Um contributo para a Macaulogia

 

1.Legenda Joaquim M.Castro

O início do derramamento de Macau pelo mundo, doravante matéria-prima deste espaço semanal – tendo como referência uma Macau no sentido lato da palavra, ou seja, uma Macau antes de o ser, enquanto entidade com autonomia política e geográfica –, poder-se-á localizar nas primeiras evasões dos povos das zonas costeiras do Império do Meio, sobretudo das províncias de Cantão e Fukien, cuja diáspora se iniciou há centenas, senão milhares de anos, pois tal mole humana era da mesma massa que engendrou os pescadores que acendiam pivetes no templo de A Ma, convocando dias de farta pesca e mar chão. Essa gente que ali rumava sazonalmente constitui, de algum modo, matriz primeva do “homo macaenses”. Seguindo tal ordem de ideias poderíamos também ir ao encontro das expedições do almirante Zheng He, com alguns dos membros da sua frota a legar comprovada descendência entre os ilhéus de Lamu e de Pate, ao largo do Quénia, curiosamente onde se miscigenariam também, um século depois, marinheiros portugueses com mulheres locais, tendo acontecido, quiçá, já nessa altura, o primeiro cruzamento luso-chinês, mas isso seria fugir demasiado ao intento da prosa e temática desejadas.

Claro que nesta abordagem será obrigatoriamente incorporada a cidade (e a província) de Cantão, potência dinástica dos Tang numa época de rotas abertas entre a China e o Oriente Médio, senhora de um dinâmico porto de mercancia frequentado por gente de díspares origens e crenças, muito antes de Macau ser uma miragem sequer.

Quanto à difusão do Sul da China pelo mundo, já nos séculos VII e VIII as crónicas árabes mencionavam a presença de famílias de mercadores de extracção sínica nas margens do Tigres e do Eufrates, e dois ou três séculos depois não faltam referências à sua presença por todo o Sudeste Asiático, já em pleno processo de caldeamento com as gentes locais, no reino de Champa e de Java, no de Samatra e no do Sião, em Camboja e em Malaca. Foi aí que os fomos encontrar, “os chinas”, nos primórdios do século XVI.

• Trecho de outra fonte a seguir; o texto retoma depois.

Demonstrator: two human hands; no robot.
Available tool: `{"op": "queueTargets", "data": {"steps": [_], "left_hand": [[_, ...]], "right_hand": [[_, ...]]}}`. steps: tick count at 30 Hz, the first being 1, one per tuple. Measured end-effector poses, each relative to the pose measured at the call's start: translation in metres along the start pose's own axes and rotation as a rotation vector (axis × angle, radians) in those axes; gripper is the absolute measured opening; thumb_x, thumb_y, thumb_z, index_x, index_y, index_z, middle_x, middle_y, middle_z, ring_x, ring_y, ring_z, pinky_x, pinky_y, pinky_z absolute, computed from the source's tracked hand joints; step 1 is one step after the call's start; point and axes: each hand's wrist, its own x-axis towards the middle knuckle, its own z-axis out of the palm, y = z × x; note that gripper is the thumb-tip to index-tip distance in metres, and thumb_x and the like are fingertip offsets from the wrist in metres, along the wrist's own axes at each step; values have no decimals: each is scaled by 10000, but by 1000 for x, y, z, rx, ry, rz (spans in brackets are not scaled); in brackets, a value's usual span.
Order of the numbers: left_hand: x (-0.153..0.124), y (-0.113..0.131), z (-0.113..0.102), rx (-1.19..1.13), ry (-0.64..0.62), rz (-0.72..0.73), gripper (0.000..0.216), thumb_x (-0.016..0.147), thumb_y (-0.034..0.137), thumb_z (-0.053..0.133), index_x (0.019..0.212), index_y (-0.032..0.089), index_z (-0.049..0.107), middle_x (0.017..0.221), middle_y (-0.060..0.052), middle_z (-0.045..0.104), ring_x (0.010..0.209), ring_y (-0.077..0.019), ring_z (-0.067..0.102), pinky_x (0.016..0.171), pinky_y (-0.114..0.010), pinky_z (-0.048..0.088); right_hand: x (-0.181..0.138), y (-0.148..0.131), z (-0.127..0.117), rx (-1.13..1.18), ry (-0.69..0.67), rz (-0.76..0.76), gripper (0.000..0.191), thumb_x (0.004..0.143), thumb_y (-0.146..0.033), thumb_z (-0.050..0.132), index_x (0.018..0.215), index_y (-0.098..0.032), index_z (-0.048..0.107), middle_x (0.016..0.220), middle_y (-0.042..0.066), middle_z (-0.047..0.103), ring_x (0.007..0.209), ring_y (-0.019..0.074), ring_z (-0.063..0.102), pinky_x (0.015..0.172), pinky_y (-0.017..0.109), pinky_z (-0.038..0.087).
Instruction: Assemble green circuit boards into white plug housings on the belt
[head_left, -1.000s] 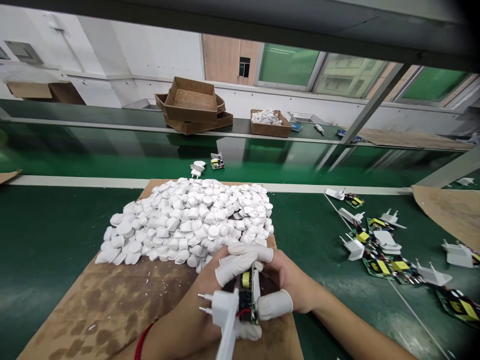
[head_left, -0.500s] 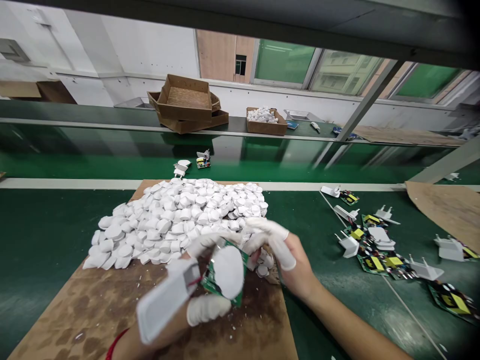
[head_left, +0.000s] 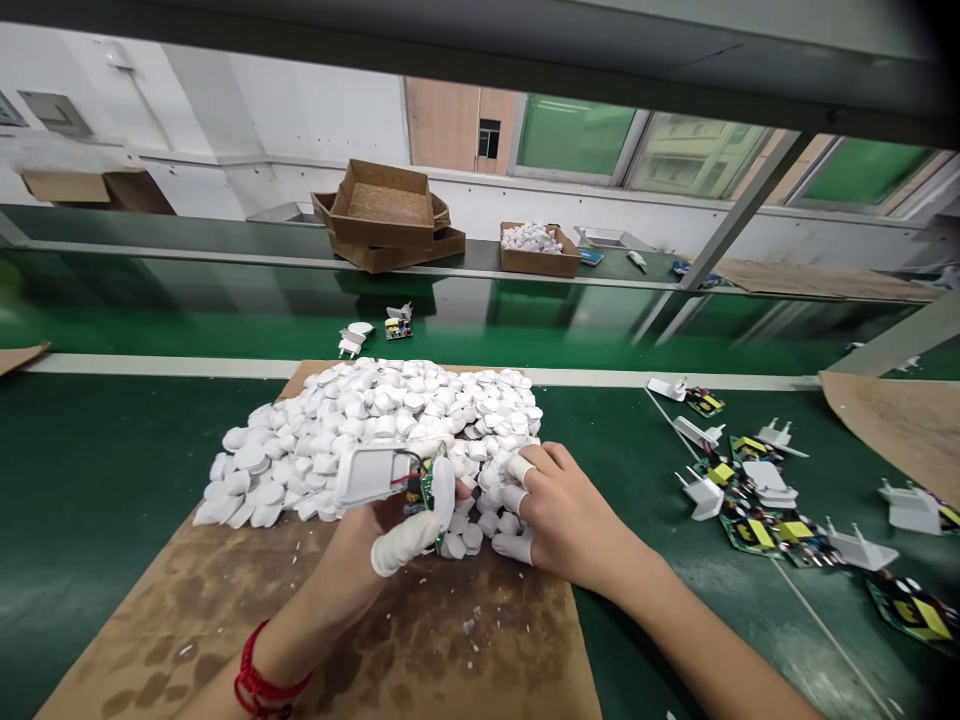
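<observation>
My left hand (head_left: pixel 397 540), in white finger cots, grips a green circuit board (head_left: pixel 427 482) over the cardboard sheet. One white round pad (head_left: pixel 443 490) is pressed against the board's face, beside my thumb. Thin wires join the board to a white plastic charger housing (head_left: pixel 369 474), which sticks out to the left with its hollow side showing. My right hand (head_left: pixel 551 505), also in finger cots, reaches into the right edge of a heap of white pads (head_left: pixel 390 410). Its fingers are bent and apart among the loose pads, and nothing shows clearly between them.
Cardboard (head_left: pixel 420 650) lies under the heap on the green bench. Several boards with plug housings (head_left: pixel 757 490) are spread at the right. Two more plug units (head_left: pixel 354 338) sit beyond the heap. On the back shelf are stacked cardboard trays (head_left: pixel 386 215) and a box of white parts (head_left: pixel 540 250).
The board in my left hand has turned edge-on, and the housing has swung up to the left. My right hand has moved down onto the pads at the heap's right edge.
</observation>
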Motion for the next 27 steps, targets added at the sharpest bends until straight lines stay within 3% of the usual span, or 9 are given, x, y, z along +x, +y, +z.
{"op": "queueTargets", "data": {"steps": [5,8,11,14,16,19,23,27], "left_hand": [[1,7,2,352,17,5,379,637,415,770,876,130,700,826,-80,713,788,-267,651,686,-320,558],[-2,5,4,608,5,189,470,634,338,777,1060,169,668,878,-51,712,765,-239,645,683,-307,552],[-5,-1,5,755,-92,454,651,705,303,752,1311,274,514,1132,-52,666,970,-254,637,864,-335,526],[-6,-2,6,863,-222,560,688,731,281,740,1353,294,445,1194,-61,630,1050,-251,617,921,-325,506],[-7,1,8,857,-294,524,722,717,268,749,1360,284,420,1216,-67,617,1066,-250,613,934,-319,502],[-7,5,9,696,-341,418,807,676,218,762,1383,304,383,1202,-47,622,1052,-247,622,913,-303,515],[-8,4,7,432,-374,346,858,614,212,818,1356,340,406,1116,-18,648,974,-241,647,823,-281,540],[-9,0,5,342,-395,269,873,581,187,847,1324,374,429,1067,-1,653,914,-237,651,763,-285,548]], "right_hand": [[-2,0,-4,39,-114,-101,116,694,-112,584,598,-158,632,695,73,502,865,234,419,756,373,333],[0,2,-6,156,-127,-50,84,673,-101,568,618,-154,602,773,72,537,847,216,431,720,350,341],[1,4,-10,390,31,72,65,652,-101,579,612,-152,578,745,54,537,785,194,452,673,323,352],[-1,9,-18,798,281,159,86,681,-78,604,664,-161,614,744,29,570,760,166,498,691,298,399],[-4,14,-22,1084,352,120,77,732,-115,649,761,-183,671,804,23,624,778,158,537,727,295,429],[-7,19,-23,1345,308,-57,180,755,-220,719,936,-226,724,904,29,664,828,163,583,766,301,457],[-7,19,-17,1408,237,-200,335,727,-216,757,1058,-263,725,1006,45,652,925,172,605,810,297,471],[-6,14,-15,1391,194,-223,355,765,-265,735,1118,-294,700,1080,59,640,994,186,600,835,306,472]]}}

O próprio substrato da Macau “diasporizada” de matriz portuguesa, à qual, por razões óbvias, quero dar especial realce, em todo este processo, começa, pois, muito antes da fundação da cidade, em 1555. Começa nas ilhas de Lampacau, no Chincheu e, mais a norte, em Liampó, hoje Ningbo, essa tentativa frustrada de estabelecimento permanente de um entreposto português no litoral chinês que, não seria inteiramente incorrecto afirmar, esteve na génese daquela que entre nós passaria a ser conhecida como a Cidade do Santo Nome de Deus. A urbe da deusa dos mares que jamais se escusou ao convívio com adoradores de outras divindades para melhor se complementar, e solidificar. Assim, essa Macau de cunho taoista e cristão alargar-se-ia com a inclusão de povos das mais diferentes proveniências, indo simultaneamente plasmar-se no resto do mundo sem nunca deixar de ser portão de entrada e ancoradouro seguro. A par com Goa e Malaca, Macau integrava uma trilogia marítima asiática onde era obrigatório passar (ou até ficar) para depois voltar a partir. Naturalmente os sistemas governativos e as ordens religiosas desempenharão um papel crucial nos futuros enredos, pois deixaram-nos vasto e valioso manancial de registos manuscritos e impressos, mas também haverá lugar para os testemunhos dos aventureiros e comerciantes de toda a espécie e dos mais diversos berços.

A essência de Macau, fundamental no desenho económico e social da Ásia do Sul e do Oriente, depressa se extravasaria para outras partes do continente, e daí para o resto do mundo, impulsionada pelo poderoso sopro de Pak Tai, esse imperador do Norte elevado à condição de potestade taoista que em Macau o vento personifica e, por isso, tem direito a culto, altar e tecto com telhas verdes.

Não haverá qualquer critério cronológico ou geográfico. Tão só, factos e estórias. Que irão surgindo, em formato de crónica, entrevista ou mero apontamento, o importante é que, de algum modo, exista um qualquer vínculo a Macau, por mais ténue que seja.

Espero que este espaço contribua para uma maior divulgação da “macaulogia”, entendida como “conjunto dos estudos sobre Macau, assumindo a História um papel de relevo entre várias áreas onde se incluem, entre outras, a vertente cultural, social, política, económica ou religiosa”. Serve esta rubrica de pontapé de saída do almejado objectivo.